Phil Mendelson, chairman of the DC Council (D), recently organized a “meet up” at the Firehook Bakery on Pennsylvania Ave. SE. He hasn’t held a formal re-election kickoff, but no one could be blamed for thinking the gathering at the Ward 6 eatery a political event. A couple of staffers wore T-shirts from a previous campaign and Mendelson held court for at least 90 minutes. He displayed an encyclopedic knowledge of the government, as residents asked questions ranging about everything from parking restrictions and Airbnb regulations to illegal construction, alley maintenance, school modernization, and small business retention.
“He is the consummate politician,” said Stan Jackson, head of the Anacostia Economic Development Corporation in Ward 8. Most people perceive the city’s seventh Council chairman as a political misfit.
Tom Lindenfeld, a political consultant, compared Mendelson with now deceased North Carolina Senator Sam Ervin, who became legendary during the Watergate hearings for his intense questioning of witnesses and who often described himself as a country lawyer.
Mendelson doesn’t have a southern drawl; he’s from Ohio. Still, the persona he has adopted may be as theatrical as Ervin’s.

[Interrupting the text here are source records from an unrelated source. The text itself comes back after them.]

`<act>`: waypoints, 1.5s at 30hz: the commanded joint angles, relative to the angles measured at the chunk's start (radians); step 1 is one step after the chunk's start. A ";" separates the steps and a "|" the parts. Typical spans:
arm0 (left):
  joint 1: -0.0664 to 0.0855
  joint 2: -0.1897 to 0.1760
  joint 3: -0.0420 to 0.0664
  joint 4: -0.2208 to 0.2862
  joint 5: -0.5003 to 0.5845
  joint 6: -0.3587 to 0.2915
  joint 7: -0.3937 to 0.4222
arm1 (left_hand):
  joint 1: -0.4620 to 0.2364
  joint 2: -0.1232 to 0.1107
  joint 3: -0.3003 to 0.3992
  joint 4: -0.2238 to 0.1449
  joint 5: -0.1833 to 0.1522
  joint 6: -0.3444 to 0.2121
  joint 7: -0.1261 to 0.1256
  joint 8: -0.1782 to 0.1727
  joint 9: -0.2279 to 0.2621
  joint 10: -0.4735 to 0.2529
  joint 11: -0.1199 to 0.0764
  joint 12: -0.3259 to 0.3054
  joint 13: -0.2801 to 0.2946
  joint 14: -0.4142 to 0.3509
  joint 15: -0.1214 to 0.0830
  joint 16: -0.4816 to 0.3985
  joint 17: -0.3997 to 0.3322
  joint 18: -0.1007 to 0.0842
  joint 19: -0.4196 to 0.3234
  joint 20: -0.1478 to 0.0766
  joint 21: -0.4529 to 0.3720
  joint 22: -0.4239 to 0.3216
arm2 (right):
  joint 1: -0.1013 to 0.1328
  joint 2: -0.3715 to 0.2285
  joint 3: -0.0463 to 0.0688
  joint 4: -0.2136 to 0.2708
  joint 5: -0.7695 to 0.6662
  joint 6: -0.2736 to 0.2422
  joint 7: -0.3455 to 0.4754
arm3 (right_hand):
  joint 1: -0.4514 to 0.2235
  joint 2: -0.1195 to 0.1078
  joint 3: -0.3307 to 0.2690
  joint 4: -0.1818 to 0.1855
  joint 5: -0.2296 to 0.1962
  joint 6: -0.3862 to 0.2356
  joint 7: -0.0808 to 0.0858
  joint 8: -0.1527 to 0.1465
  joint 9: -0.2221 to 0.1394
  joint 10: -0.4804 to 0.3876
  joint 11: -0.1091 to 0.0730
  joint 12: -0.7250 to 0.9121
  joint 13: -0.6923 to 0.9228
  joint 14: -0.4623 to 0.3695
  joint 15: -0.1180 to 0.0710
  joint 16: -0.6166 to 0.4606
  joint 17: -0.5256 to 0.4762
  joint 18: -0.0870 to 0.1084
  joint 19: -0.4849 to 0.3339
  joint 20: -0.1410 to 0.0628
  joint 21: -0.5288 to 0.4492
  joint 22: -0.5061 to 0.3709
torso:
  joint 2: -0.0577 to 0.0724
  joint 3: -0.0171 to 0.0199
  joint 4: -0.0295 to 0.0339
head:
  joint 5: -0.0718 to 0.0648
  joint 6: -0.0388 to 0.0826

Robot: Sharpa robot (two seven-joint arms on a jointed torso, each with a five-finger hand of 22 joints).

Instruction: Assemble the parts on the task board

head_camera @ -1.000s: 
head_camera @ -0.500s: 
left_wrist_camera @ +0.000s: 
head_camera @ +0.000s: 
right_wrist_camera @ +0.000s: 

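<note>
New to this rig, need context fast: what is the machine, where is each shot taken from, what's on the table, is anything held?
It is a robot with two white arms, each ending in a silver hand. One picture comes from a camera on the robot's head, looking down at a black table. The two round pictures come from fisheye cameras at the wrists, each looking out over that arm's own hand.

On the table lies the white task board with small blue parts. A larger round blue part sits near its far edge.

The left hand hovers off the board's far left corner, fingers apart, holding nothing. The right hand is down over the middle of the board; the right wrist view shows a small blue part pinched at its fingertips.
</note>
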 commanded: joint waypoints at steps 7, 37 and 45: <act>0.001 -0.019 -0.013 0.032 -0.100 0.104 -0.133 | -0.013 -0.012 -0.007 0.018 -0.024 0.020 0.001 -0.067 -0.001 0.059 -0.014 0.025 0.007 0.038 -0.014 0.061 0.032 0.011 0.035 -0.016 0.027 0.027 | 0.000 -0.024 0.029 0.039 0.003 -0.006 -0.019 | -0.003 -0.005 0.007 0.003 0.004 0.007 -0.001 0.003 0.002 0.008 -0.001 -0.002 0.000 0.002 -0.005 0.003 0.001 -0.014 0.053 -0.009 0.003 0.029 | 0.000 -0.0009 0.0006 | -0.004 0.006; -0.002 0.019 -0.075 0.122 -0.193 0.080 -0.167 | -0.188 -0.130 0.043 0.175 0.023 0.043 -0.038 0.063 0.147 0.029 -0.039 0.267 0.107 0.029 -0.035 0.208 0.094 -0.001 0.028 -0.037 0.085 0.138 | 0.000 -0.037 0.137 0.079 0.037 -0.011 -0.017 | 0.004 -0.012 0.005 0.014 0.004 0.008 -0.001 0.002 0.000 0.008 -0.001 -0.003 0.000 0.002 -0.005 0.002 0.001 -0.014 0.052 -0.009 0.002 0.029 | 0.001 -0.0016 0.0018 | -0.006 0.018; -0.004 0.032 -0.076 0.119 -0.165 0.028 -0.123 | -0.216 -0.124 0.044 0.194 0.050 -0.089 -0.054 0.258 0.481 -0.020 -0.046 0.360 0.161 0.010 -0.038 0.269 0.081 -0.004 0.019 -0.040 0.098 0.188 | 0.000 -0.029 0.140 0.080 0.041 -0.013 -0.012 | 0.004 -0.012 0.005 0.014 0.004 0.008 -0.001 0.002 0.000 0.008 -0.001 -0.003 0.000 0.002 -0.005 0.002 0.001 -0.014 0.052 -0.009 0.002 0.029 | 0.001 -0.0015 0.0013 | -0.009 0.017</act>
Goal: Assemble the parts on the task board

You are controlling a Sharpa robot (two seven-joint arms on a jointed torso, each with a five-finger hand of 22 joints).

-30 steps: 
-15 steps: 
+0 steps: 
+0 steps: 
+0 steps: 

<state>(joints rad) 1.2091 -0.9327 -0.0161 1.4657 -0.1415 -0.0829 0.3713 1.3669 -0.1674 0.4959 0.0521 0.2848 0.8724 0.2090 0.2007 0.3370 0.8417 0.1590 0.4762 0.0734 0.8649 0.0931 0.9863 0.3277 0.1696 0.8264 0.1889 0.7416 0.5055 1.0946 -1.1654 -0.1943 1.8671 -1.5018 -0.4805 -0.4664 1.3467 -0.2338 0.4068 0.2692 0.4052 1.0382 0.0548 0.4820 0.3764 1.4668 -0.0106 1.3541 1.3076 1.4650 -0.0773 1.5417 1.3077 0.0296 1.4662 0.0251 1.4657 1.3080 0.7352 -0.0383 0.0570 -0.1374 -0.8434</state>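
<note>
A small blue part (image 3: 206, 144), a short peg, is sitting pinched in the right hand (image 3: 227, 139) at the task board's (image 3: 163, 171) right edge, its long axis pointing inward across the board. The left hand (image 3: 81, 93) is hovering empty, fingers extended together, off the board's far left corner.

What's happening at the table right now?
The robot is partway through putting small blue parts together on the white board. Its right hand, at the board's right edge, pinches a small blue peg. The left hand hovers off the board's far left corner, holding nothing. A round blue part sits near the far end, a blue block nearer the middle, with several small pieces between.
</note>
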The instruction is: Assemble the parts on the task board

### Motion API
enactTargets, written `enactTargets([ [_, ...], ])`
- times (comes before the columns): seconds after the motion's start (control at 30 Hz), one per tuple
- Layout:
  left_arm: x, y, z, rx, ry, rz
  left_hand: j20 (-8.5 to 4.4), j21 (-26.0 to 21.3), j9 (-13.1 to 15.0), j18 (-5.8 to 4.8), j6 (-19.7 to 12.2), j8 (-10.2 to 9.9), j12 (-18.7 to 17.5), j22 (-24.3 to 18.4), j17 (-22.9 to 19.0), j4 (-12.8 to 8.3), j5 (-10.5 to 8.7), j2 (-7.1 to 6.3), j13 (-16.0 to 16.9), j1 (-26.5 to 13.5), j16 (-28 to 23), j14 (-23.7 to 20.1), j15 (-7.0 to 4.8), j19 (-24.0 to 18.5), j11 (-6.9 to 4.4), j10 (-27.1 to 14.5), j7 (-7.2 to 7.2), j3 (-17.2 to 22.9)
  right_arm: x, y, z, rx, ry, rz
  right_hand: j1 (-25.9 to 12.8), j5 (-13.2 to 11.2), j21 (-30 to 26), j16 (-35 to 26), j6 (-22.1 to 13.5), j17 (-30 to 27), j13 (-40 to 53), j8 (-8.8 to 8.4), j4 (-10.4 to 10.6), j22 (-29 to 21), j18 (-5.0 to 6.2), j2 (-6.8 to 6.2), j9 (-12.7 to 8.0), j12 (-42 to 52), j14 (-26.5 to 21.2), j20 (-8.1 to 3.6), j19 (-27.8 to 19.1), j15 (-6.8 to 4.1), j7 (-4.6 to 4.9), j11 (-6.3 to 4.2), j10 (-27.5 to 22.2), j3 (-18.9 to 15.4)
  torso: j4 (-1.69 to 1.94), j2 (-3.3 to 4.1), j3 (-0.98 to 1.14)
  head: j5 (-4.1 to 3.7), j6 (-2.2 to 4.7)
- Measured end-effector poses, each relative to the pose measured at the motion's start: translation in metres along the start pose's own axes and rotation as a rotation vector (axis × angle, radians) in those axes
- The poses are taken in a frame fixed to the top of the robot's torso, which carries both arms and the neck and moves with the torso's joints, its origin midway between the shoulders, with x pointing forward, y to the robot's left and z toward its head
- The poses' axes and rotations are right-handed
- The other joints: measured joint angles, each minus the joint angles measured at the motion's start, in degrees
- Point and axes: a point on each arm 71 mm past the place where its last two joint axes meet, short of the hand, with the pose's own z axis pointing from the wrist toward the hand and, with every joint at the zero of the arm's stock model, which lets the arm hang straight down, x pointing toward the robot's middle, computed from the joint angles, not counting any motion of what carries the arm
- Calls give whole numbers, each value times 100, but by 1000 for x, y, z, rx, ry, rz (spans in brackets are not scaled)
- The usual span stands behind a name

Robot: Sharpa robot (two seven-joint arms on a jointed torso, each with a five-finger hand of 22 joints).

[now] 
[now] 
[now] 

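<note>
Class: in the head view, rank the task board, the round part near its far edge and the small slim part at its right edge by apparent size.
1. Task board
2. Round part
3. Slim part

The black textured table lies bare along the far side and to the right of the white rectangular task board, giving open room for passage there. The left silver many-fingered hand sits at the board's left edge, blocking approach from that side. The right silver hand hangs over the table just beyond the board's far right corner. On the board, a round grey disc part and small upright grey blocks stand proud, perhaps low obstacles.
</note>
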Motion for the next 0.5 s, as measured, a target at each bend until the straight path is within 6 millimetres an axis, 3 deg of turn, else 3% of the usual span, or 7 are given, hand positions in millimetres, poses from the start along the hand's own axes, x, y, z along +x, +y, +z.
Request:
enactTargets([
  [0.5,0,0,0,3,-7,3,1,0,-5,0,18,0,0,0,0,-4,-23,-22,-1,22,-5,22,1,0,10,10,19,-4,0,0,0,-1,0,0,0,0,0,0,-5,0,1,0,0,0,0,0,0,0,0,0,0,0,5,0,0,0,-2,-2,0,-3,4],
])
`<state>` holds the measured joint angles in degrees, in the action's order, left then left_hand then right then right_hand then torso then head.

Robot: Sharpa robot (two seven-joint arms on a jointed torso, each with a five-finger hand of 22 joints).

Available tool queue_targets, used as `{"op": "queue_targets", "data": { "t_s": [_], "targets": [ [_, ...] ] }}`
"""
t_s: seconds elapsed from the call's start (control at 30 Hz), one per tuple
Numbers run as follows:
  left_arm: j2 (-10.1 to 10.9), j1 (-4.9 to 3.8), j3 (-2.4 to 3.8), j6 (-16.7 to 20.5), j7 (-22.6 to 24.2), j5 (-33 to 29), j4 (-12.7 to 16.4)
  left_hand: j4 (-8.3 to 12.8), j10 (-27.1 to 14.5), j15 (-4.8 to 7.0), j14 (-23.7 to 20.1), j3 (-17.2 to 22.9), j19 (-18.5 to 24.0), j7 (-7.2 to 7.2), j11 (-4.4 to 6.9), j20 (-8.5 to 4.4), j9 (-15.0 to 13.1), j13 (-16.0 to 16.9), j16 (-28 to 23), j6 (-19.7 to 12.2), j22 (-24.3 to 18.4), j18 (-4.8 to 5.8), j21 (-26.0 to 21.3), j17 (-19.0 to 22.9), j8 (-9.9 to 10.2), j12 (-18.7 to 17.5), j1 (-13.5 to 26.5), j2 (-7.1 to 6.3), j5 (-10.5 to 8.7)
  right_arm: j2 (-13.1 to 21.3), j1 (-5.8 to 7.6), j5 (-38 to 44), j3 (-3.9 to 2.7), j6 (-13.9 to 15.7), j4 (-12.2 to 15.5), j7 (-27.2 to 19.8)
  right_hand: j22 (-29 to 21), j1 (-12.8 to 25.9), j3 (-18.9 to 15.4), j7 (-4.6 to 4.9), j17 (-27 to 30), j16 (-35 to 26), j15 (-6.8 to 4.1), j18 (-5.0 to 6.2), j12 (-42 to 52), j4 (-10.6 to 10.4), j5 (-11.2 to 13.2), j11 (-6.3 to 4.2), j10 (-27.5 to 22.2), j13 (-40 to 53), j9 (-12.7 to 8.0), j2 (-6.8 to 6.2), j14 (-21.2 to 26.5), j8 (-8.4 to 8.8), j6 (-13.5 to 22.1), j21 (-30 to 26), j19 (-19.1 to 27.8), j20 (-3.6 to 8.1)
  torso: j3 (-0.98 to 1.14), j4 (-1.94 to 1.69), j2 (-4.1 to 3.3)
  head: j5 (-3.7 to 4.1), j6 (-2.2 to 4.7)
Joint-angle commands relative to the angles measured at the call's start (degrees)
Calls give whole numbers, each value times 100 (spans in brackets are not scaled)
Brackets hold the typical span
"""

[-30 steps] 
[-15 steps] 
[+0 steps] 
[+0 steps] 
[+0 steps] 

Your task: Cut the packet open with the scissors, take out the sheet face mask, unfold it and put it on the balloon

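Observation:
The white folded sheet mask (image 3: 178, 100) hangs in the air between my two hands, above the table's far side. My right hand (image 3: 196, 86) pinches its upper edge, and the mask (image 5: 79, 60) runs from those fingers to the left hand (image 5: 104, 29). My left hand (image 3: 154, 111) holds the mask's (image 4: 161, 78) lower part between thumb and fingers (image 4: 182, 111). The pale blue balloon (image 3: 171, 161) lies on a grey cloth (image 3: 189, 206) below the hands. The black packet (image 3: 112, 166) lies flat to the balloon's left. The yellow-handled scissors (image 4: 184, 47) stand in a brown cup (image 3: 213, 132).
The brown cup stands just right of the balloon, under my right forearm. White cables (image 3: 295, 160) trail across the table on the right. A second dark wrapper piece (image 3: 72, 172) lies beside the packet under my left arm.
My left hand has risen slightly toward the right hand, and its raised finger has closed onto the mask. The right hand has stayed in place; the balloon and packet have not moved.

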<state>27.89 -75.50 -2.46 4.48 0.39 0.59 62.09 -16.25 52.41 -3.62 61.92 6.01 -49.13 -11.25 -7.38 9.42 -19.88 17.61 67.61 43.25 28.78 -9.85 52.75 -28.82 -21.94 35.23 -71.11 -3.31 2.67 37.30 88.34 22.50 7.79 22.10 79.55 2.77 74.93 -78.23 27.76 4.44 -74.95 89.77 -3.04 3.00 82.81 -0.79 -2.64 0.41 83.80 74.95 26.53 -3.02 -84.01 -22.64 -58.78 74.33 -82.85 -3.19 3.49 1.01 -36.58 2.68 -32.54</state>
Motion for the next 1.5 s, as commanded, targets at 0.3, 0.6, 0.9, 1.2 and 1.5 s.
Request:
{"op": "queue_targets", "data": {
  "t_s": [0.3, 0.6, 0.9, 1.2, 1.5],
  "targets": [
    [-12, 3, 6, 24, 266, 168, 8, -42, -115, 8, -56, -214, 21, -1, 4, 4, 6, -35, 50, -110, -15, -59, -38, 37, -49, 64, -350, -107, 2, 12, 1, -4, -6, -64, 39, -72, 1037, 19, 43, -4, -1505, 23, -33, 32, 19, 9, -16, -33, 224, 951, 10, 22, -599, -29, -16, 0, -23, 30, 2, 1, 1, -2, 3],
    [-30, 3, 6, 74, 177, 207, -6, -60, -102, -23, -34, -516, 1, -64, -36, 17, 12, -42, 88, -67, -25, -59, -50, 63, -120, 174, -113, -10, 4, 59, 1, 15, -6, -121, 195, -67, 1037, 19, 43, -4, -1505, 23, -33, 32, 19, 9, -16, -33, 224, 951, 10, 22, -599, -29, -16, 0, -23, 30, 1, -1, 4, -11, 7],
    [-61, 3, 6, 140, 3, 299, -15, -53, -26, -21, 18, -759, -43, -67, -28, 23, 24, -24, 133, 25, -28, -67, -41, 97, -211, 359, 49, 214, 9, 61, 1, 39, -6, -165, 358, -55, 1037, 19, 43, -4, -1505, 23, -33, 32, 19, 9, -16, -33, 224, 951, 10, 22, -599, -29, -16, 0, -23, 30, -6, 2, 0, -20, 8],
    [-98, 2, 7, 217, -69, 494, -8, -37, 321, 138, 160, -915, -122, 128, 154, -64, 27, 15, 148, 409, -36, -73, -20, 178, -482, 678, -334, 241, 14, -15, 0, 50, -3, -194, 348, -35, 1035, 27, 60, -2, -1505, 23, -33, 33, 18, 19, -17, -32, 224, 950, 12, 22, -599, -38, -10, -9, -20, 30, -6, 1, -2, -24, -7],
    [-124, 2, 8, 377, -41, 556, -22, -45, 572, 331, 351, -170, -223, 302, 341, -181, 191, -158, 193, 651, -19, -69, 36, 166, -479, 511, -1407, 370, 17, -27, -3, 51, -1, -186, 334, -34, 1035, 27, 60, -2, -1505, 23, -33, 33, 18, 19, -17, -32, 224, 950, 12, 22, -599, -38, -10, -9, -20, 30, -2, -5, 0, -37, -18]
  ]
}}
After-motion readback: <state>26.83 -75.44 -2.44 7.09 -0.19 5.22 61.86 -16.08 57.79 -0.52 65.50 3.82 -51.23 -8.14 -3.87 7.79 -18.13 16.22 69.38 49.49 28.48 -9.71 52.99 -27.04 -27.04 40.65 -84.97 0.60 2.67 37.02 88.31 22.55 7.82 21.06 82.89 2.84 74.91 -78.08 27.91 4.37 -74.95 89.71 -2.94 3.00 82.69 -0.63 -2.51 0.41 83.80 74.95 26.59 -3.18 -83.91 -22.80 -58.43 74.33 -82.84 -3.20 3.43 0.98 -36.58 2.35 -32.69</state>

“You don’t get to be one of the most powerful politicians in the city by being a bumpkin,” continued Lindenfeld. “People who underestimate Mendelson do so at their peril.”
Asked during an interview at his office in the John A. Wilson Building whether he agreed with those descriptions, Mendelson demurred. “I’m not the typical politician who wants to brag. We’re elected to get things done in the public interest. I try to keep that in mind, so it’s not about me.”
Not everyone has flattery for Mendelson, however. Ward 1 activist Terry Lynch said Mendelson has not been a good leader of the legislative branch. “I don’t see the Council chairman moving the city forward,” declared Lynch. He called Mendelson’s tenure “undistinguished” and without any “definitive hallmark achievement.”
“Thank God for the small business entrepreneurs and activists, they have driven the city’s success,” added Lynch.
Another political operative accused Mendelson of being stubborn and possessing a “desire to command everything. He doesn’t see lines between the executive and the legislature.”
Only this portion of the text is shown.